_Directions_
A line containing "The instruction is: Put" appears in the material below. Return exactly every line from the first through that one, and only those.

===============

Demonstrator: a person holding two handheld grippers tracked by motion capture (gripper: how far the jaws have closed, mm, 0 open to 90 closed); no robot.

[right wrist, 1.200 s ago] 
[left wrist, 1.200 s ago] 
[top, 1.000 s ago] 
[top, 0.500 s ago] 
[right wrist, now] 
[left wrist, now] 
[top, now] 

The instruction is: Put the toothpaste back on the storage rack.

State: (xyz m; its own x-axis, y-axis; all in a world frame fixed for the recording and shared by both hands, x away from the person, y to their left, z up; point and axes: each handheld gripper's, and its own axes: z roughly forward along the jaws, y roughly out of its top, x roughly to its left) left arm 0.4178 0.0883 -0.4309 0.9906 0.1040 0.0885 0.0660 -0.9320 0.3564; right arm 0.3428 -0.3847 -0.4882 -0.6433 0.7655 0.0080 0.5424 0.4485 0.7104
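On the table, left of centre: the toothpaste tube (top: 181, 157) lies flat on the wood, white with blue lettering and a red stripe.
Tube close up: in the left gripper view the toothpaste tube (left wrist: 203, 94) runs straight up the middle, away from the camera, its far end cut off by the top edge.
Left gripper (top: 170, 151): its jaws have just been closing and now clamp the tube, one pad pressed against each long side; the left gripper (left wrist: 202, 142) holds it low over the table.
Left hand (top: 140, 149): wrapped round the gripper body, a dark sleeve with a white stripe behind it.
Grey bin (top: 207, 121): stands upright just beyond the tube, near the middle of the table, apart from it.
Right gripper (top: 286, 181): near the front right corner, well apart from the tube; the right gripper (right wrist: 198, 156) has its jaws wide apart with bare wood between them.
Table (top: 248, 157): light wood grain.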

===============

_Exercise result_
Demonstrator: a person holding two handheld grippers tracked by motion capture (gripper: how far the jaws have closed, mm, 0 open to 90 closed); no robot.

[right wrist, 1.200 s ago] 
[left wrist, 1.200 s ago] 
[top, 1.000 s ago] 
[top, 0.500 s ago] 
[right wrist, now] 
[left wrist, now] 
[top, now] 

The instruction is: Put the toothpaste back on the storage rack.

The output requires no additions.